What to produce -
Please give the listing again, word for word, with nothing left out.

Data -
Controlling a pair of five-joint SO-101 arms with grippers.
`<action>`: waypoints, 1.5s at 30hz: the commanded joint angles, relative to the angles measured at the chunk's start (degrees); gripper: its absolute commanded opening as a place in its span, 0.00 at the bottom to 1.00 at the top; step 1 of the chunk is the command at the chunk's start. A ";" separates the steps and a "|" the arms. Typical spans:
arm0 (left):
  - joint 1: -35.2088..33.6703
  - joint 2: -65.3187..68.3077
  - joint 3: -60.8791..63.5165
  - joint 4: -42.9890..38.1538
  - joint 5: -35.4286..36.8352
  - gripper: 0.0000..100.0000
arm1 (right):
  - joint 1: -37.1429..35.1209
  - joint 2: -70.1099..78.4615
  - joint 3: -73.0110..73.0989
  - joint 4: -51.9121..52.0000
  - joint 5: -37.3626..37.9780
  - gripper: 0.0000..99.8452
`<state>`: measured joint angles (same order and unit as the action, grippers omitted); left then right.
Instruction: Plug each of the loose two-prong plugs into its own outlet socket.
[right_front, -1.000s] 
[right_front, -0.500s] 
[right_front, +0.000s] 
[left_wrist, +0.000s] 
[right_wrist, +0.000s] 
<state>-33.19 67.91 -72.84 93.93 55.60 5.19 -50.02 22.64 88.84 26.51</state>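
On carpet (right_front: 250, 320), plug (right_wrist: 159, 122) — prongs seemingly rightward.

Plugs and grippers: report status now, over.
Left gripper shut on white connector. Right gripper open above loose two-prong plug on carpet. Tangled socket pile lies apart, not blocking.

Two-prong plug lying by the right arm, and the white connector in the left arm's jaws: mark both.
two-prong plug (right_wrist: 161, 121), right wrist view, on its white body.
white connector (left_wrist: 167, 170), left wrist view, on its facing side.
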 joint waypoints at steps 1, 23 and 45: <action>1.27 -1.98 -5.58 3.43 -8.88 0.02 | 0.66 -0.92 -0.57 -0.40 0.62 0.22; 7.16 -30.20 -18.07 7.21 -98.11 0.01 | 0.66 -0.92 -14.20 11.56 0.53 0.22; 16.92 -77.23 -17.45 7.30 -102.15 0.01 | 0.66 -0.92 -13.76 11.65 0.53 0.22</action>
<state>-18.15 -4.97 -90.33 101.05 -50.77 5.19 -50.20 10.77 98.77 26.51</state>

Written response -
Controlling a pair of five-joint SO-101 arms with grippers.
`<action>`: waypoints, 1.5s at 30hz: the commanded joint angles, relative to the angles measured at the chunk's start (degrees); gripper: its absolute commanded opening as a place in its span, 0.00 at the bottom to 1.00 at the top; step 1 of the chunk is the command at the chunk's start. A ";" separates the steps and a "|" the arms. Typical spans:
arm0 (left):
  - joint 1: -35.2088..33.6703
  - joint 2: -65.3187..68.3077
  - joint 3: -60.8791..63.5165
  - joint 4: -42.9890..38.1538
  - joint 5: -35.4286..36.8352
  - gripper: 0.0000..100.0000
arm1 (right):
  - joint 1: -37.1429..35.1209
  - joint 2: -70.1099..78.4615
  - joint 3: -73.0110..73.0989
  - joint 4: -51.9121..52.0000
  - joint 5: -37.3626..37.9780
  - gripper: 0.0000..99.8452
`<state>`: measured joint angles (same order and unit as the action, grippers omitted); left then right.
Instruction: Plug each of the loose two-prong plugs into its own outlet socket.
[right_front, -1.000s] 
[right_front, -0.500s] 
[right_front, +0.000s] 
[left_wrist, +0.000s] 
[right_wrist, +0.000s] 
<state>-33.19 67.91 -72.84 93.93 55.60 5.19 -50.02 22.64 88.84 26.51</state>
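On carpet (right_front: 250, 320), plug (right_wrist: 159, 122) — prongs seemingly rightward.

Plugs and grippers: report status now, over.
Left gripper shut on white connector. Right gripper open above loose two-prong plug on carpet. Tangled socket pile lies apart, not blocking.

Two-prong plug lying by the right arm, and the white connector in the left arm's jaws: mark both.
two-prong plug (right_wrist: 161, 121), right wrist view, on its white body.
white connector (left_wrist: 167, 170), left wrist view, on its facing side.
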 joint waypoints at steps 1, 23 and 45: <action>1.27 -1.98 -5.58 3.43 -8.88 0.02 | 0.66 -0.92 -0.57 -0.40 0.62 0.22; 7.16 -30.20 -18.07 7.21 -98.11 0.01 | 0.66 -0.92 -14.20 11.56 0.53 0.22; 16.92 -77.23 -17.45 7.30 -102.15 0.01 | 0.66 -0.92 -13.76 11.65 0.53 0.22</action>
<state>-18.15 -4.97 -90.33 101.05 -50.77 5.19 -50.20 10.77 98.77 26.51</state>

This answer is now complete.